Augmented reality technology is attracting a lot of attention at the moment with many large brands experimenting with it as a marketing tool. As a concept it’s attractive to consumers and as such has the opportunity to develop quite quickly. As it stands, augmented reality is not where it should be; it’s a bit gimmicky, a bit clunky and not as natural as it needs to be in order to become sustainable. For example, standing with your mobile phone at arm’s length in central London, trying to focus your camera on a Starbucks logo is not helpful or practical, especially when all the information you need could be found by simply searching it on Google. Having said this, the fact that big companies are experimenting with augmented reality is fantastic as it draws attention to the technology and its possibilities.
There are already examples of augmented reality being used in a really productive way, for example historians have developed apps which allow users to point their phone camera at a building and see it on screen as it existed 100 years ago accompanied by supporting information.

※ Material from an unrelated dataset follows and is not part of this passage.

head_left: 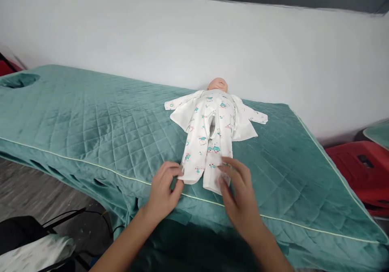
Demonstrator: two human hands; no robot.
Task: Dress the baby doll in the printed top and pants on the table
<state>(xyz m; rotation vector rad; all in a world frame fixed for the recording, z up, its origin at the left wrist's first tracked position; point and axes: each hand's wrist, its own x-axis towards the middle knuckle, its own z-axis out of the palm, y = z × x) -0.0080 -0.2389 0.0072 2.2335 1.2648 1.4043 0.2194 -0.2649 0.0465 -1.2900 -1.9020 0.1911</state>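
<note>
A baby doll (218,84) lies on its back on a green quilted bed cover (136,122), its head near the wall. White printed trousers (197,150) lie over its front, legs pointing toward me, with an oval opening at the crotch. Under them a white printed top (185,111) spreads out, sleeves stretched to both sides. My left hand (165,189) pinches the hem corner of the left trouser leg. At the right leg's hem is my right hand (238,193), fingers curved and slightly blurred; whether it grips the cloth is unclear.
Behind the bed stands a white wall (121,37). A red plastic object (355,171) is at the right. At the lower left a pale printed cloth (39,253) lies on a black item (22,233), with cables on the floor.
</note>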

Another example of augmented reality working is in Japan. Tesco have designed an app which allows users to point their phone camera at images of products displayed in the underground, by selecting them the user automatically arranges a home delivery of that product. It’s by no means seamless but it is a step in the right direction and this is where augmented reality is going, it needs to be genuinely valuable to the end user to have any longevity.
THE VALUE OF A TARGETED AUDIENCE
In recent years there has been a shift away from traditional advertising methods with companies looking for new ways to promote their products. As Ken Blakeslee, one of Europe’s leading experts on mobile services and applications explains, “the real value lies in getting at the right person rather than creating a ‘shot-gun’ ad or a billboard on the side of the road that may appeal to some people but not others. Companies need to begin focusing on their target audience.”

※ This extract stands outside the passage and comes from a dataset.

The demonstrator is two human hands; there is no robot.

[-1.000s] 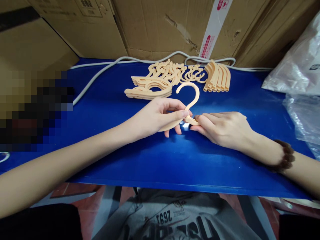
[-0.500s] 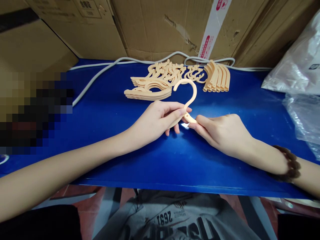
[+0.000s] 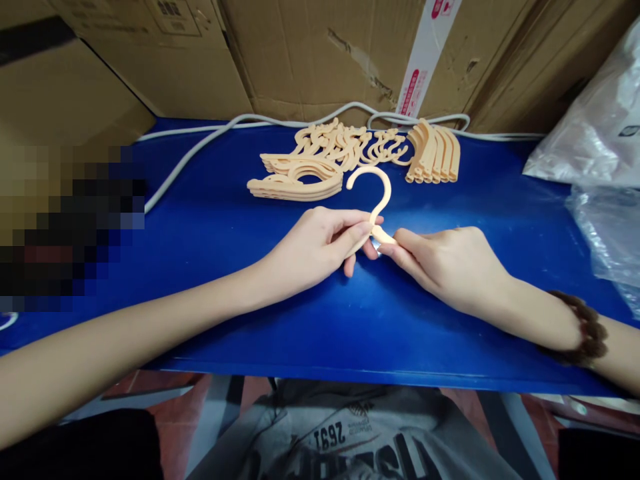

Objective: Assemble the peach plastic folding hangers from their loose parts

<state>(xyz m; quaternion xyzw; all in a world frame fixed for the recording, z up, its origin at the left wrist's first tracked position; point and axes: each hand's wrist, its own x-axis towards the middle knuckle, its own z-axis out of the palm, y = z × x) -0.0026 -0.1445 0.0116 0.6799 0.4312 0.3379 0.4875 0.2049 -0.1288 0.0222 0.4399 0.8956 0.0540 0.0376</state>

And augmented reality gives big brands the perfect opportunity to target a specific audience. Take a brand like Tesco for example, it operates customer services such as loyalty cards and online shopping so is in the perfect position to know a lot about its customers and their spending habits. If they are sensible, they can use this information in a way that benefits their customers, for example flagging items that are on sale to consumers that have bought them previously as they walk into the store. Again, augmented reality will only work if the service provided is genuinely valuable to the consumer.
PUSH AND PULL AUGMENTED REALITY
A common misconception is that augmented reality is simply technology which allows users to hold their smartphone or tablet up to something and it produces an image on screen. In fact, as we have seen from the example above, it’s about so much more than that; simply put, it is augmenting the space within which the user is currently in; animating, illustrating and enhancing their reality.
Pull augmented reality is where we are today – the user needs to seek the technology themselves to discover information, however as demonstrated above augmented reality could be much smarter than this. Imagine leaving work and walking to the underground when suddenly you get a notification stating that the train you always get on has been delayed, but not to worry, your favourite coffee shop is just around the corner, there is a deal on your favourite drink and actually your good friend has also been delayed and is in the area. That level of information is called push augmented reality; its augmenting the street scene you are in right now with unsolicited information which is of genuine benefit to you. As Blakeslee confirms, “If my interests and location are known and I am provided with information which is useful to me at that given moment, then that is valuable to me. This is where push augmented reality will come into its own; when it’s personalised.”
WHERE NEXT FOR AUGMENTED REALITY
Within the next few years augmented reality is going to become a lot more prominent in our everyday lives. It is going to remain mobile, but it will develop so you no longer have to hold a device. Already developers are working on glasses that can be worn like a normal pair, except they will prompt the user with personal and targeted information.
Augmented reality technology will be driven by consumer demand and large brands, but also by business purpose. Augmented reality can be used for more than just advertising, it is also a fantastic tool when it comes to providing information, for example it could be used as a manual to fix a car; the user could put on a pair of glasses and when they look under the bonnet they are provided with detailed instructions about how to fix the problem. Alternatively it could be used for things such as navigation; rather than watching a sat nav, why not put on a pair of glasses which show you the route to take while updating you about places of interest, speed cameras and delays.
THE FUTURE IS COMING
But it won’t stop there. According to Blakeslee, Nokia Labs have already begun creating eye glass optics which would be worn like contact lenses but provide the wearer with targeted updates. Imagine walking into a party and noticing somebody you have met before but you cannot remember their name, augmented reality technology would be able to draw from your personal databases, for example Facebook and other social media networks, and provide you with that information.
Finally, augmented reality is not just going to exist as visual updates; “it’s for the five senses,” explains Blakeslee, “it has to exist as a natural way for people to gain information.” First it will be purely visual, then sound will be added, touch will follow soon after and eventually even taste and smell. “It sounds ridiculous,” says Blakeslee, “but it’s already technologically possible, just not technologically sensible right now.”
Augmented reality is coming whether we like it or not, and it’s a technology to be embraced. Done properly it’s inventive, it saves people time and money, provides them with valuable information and that should remain key to the whole thing.